England Rugby player Rachael Burford believes you don’t get anywhere in life without a large helping of hard work.
The rugby union player first picked up a ball when she was just six years old, following in the footsteps of her mum and sister. Now at 31, she has gone on to represent England at four Women’s Rugby World Cups.
She won the World Cup in 2014 and went on to play in every match for the 2017 Six Nations Grand Slam winning team.
Burford was also awarded the Rugby Players’ Association England women’s Player Of The Year award in 2014 for her efforts to the sport.
“Every second person in rugby will have lows at some point but the goal is always the same, you want to be the best,” she told HuffPost UK as part of our ‘Fit Fix’ series.
“So giving up is never really an option.”
My Journey
What do you credit to your success in your fitness journey?
“Hard work, more hard work and some more hard work! It’s as simple as that.”
What’s one of the most memorable moments in your career and why?
“Winning the 2014 Women’s Rugby World Cup. I had been attempting to win this since 2006 and came up short twice. Finally achieving the gold medal and being crown champions of the world was incredible.”
Was there ever a low point where you wanted to throw the towel and how did you get past it?
“Of course, many of times!

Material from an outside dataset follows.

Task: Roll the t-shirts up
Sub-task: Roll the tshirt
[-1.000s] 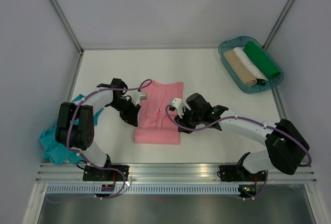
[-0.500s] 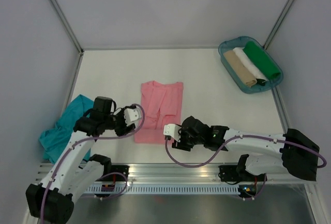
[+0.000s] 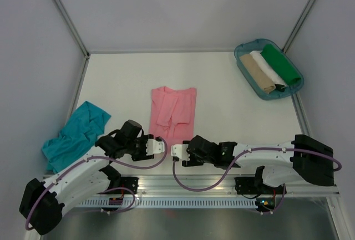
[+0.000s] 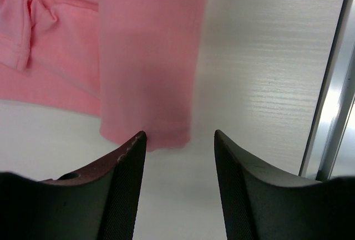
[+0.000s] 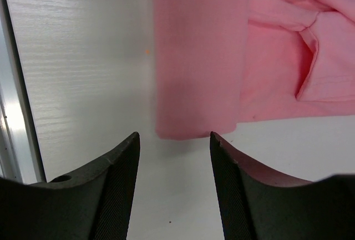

But they are the times that make you stronger. Getting a serious injury makes you want to give up because all you want to do is play and you can’t. Being dropped or feeling like you won’t get picked can make you think, why bother? But this is where your resilience, determination and your strength of character are tested. Every second person in rugby will have lows at some point but the goal is always the same, you want to be the best... so giving up is never really an option.”
My Training
Talk us through your week in fitness.
“Monday - prep and warm-up (30 mins), weights (60 mins), conditioning (30-40 mins) and skills (40 mins). Tuesday - prep (30 mins), weights (60 mins) and club (2 hours).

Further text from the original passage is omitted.